Immediately after the shooting, the Depository was sealed off as witnesses had seen a ‘man with a long barrelled weapon’ leaning out of the window, but as they were sealing it, Oswald walked past the police and out of the building and was reported as being the only absent member of staff in the subsequent roll-call.  Within minutes the police had broadcast a description of him as a suspect in the assassination and about 40 minutes later Dallas PD Officer Tippit attempted to detain Oswald, but was shot dead.  Oswald was then spotted running into a theatre and was pursued and captured by the police, less than an hour and a half after JFK had been shot.  A couple of days later Oswald was himself killed by another ‘village idiot’ type, Jack Ruby, who the police described as a man with aspirations to be a police officer, but not the ability.
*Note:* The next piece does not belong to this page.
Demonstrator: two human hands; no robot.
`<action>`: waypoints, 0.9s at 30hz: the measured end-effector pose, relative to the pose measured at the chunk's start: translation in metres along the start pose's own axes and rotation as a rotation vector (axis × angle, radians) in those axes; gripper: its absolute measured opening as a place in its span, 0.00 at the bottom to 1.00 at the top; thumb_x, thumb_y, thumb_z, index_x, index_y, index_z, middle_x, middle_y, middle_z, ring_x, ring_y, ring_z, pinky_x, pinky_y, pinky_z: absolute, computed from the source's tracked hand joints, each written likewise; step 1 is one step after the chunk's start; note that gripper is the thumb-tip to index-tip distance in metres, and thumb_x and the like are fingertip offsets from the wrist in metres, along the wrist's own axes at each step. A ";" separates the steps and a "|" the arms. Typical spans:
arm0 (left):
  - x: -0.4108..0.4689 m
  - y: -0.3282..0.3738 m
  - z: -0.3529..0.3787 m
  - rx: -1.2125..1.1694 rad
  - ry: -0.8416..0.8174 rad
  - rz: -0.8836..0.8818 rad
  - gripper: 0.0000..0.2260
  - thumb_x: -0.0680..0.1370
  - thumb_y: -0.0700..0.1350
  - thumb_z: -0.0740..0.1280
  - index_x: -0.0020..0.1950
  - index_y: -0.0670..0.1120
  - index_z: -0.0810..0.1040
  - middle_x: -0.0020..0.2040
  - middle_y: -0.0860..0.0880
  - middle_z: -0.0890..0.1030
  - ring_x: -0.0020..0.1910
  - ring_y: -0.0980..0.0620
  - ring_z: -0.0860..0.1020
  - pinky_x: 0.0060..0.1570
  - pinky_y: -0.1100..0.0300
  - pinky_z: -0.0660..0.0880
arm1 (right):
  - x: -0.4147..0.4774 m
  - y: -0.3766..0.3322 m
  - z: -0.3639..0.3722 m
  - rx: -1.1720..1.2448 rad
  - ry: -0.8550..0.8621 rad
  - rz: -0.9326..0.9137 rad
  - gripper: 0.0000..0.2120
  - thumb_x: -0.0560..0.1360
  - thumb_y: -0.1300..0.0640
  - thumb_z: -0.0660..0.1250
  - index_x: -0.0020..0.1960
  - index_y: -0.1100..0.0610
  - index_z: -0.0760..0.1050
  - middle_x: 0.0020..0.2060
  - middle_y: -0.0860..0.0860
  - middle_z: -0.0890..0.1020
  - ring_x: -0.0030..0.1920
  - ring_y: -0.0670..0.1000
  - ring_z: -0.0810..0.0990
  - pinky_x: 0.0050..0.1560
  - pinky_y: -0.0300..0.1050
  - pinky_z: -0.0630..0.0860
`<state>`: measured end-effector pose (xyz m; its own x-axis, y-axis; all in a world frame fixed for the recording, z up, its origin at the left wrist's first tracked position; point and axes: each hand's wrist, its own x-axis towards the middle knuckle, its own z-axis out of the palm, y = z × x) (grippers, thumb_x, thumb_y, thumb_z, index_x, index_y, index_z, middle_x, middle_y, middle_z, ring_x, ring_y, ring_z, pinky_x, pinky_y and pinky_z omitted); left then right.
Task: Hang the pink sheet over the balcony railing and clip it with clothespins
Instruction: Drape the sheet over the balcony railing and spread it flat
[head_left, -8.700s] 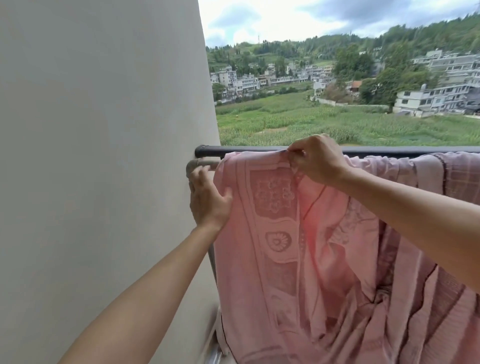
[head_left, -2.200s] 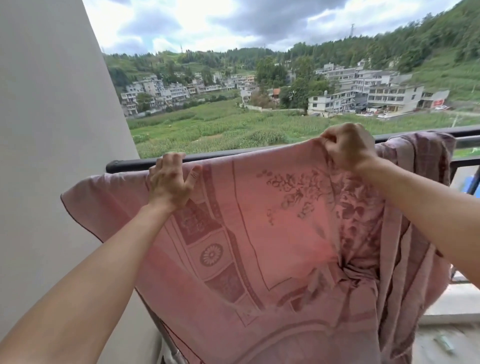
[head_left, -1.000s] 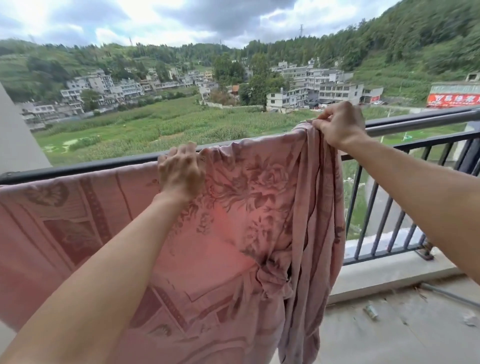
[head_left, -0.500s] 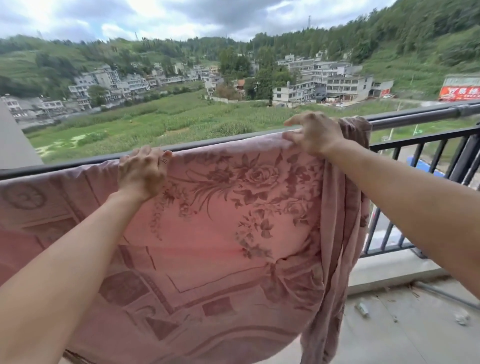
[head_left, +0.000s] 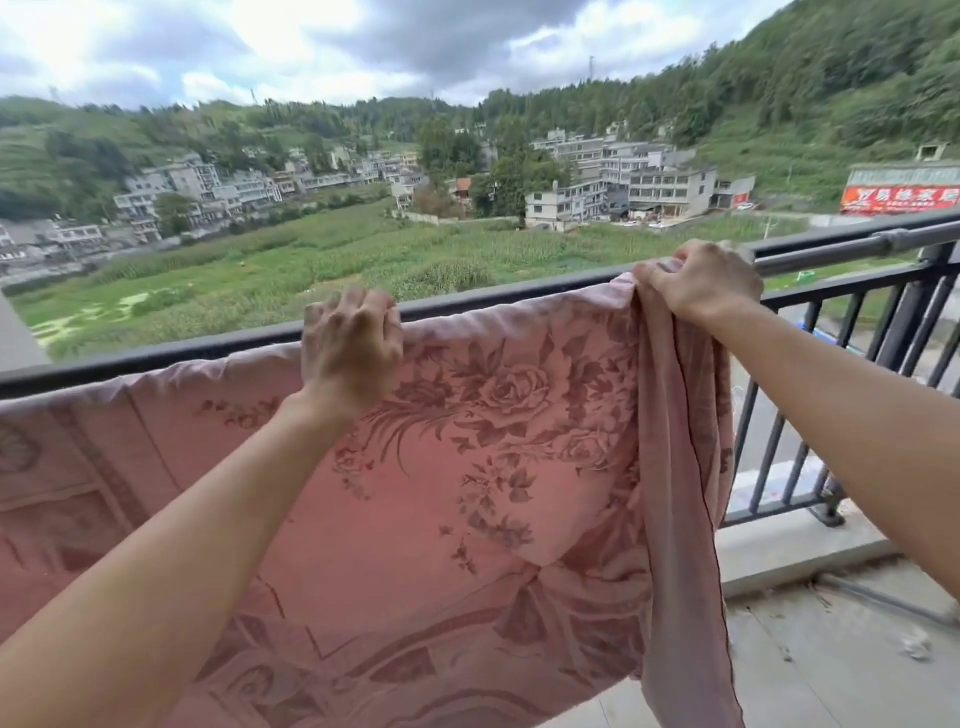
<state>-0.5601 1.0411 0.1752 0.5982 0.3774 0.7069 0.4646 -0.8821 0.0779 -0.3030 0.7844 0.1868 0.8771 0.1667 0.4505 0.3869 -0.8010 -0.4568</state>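
Left hand (head_left: 353, 348) slid right, gripping pink sheet (head_left: 467, 493); right hand (head_left: 698, 283) pinches its edge

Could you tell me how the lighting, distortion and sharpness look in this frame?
Head view: soft daylight under broken cloud, no hard shadows; the wide lens slightly bows the dark metal balcony railing and stretches both forearms; the left hand looks slightly motion-soft, while the right hand and pink floral sheet read sharp.

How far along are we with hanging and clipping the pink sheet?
Done: the pink sheet lies over the railing at left. In hand: the left hand holds its top edge at the rail, and the right hand grips the bunched right end. Left: spread that end and clip; no clothespins show.
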 end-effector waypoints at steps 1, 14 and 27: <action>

My main thought on hearing all the suggestions of additional gunmen, whether on the grassy knoll or anywhere else, is ‘Why?’  This guy’s just put 2 large calibre rounds into him, what would be the point of an additional shooter firing at the same time?  It seems, much like the death of Princess Diana, that certain hysterical types can’t accept that ‘iconic’ ‘celebrities’ die in just the same way as everyone else- albeit unlike Diana, JFK was murdered by an idiot with a grudge against life, but he’s not the first or last victim of bad luck.  I imagine if both he and Oswald hadn’t both been in Dallas on the same day, history would have been somewhat different.
Right time to see what else goes on in Dallas, maybe I’ll solve JR’s murder next...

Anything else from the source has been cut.